▶ Problem to solve
Using the data below, return every line that holds the word "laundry".

▶ Task data
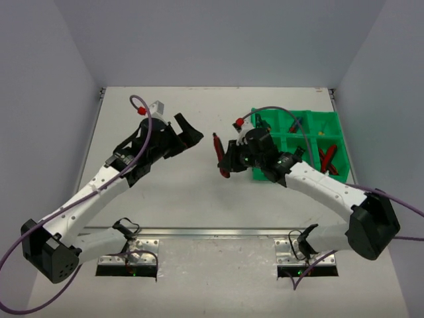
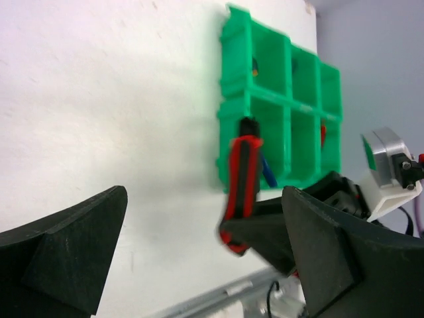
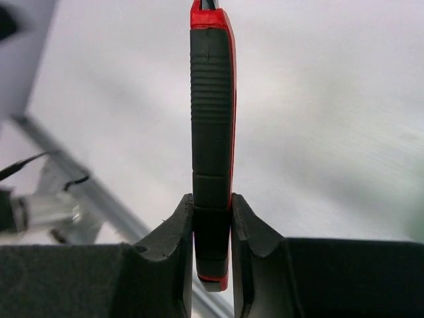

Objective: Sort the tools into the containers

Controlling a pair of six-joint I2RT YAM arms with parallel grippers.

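Note:
A red-and-black-handled tool [image 1: 218, 154] hangs above the table, just left of the green tray [image 1: 313, 114]. My right gripper [image 1: 228, 162] is shut on the lower end of its handle [image 3: 212, 99], with a pad pressed on each side [image 3: 212, 212]. My left gripper [image 1: 189, 132] stands wide open to the left of the tool and apart from it. Nothing lies between its fingers [image 2: 205, 255]. In the left wrist view the tool [image 2: 242, 175] stands upright in front of the tray [image 2: 235, 73]. Red-handled cutters [image 1: 328, 159] and other tools [image 1: 296, 124] lie in the tray's compartments.
A metal rail [image 1: 218, 232] runs along the table's near edge between the arm bases. Pale walls close in the table on the left, back and right. The tray sits at the right rear, close to the right wall.

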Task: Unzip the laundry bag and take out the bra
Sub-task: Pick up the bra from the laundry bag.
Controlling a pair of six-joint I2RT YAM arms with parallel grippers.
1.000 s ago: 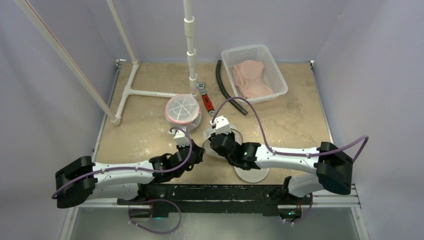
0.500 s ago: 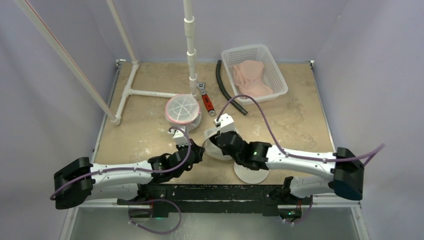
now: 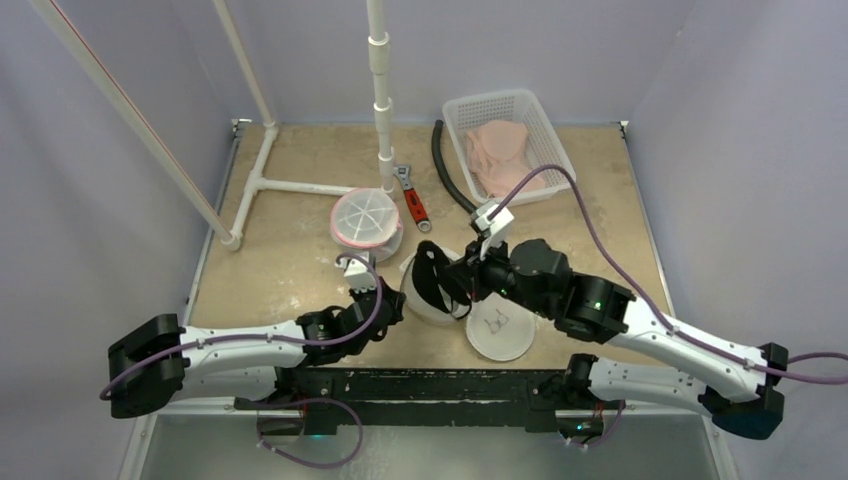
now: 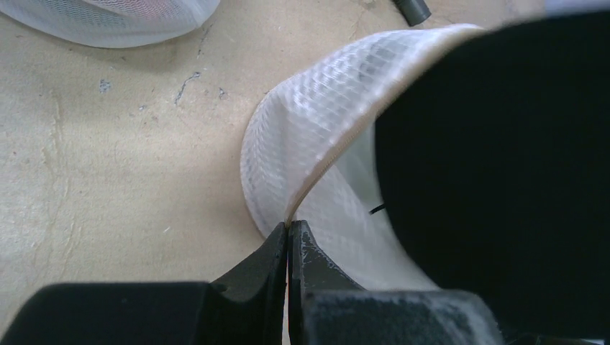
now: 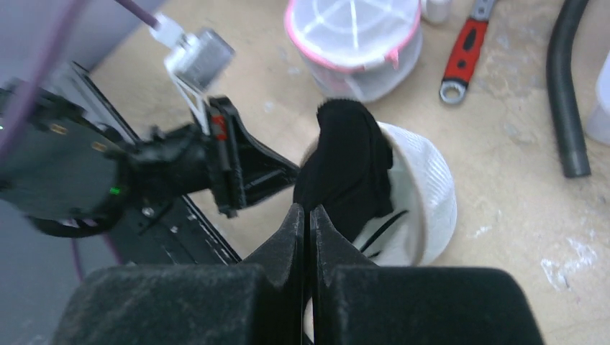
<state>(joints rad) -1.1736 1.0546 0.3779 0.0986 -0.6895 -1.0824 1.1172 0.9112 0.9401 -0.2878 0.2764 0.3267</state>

▶ Response to the task
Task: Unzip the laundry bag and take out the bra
Sub-task: Pick up the bra from the laundry bag.

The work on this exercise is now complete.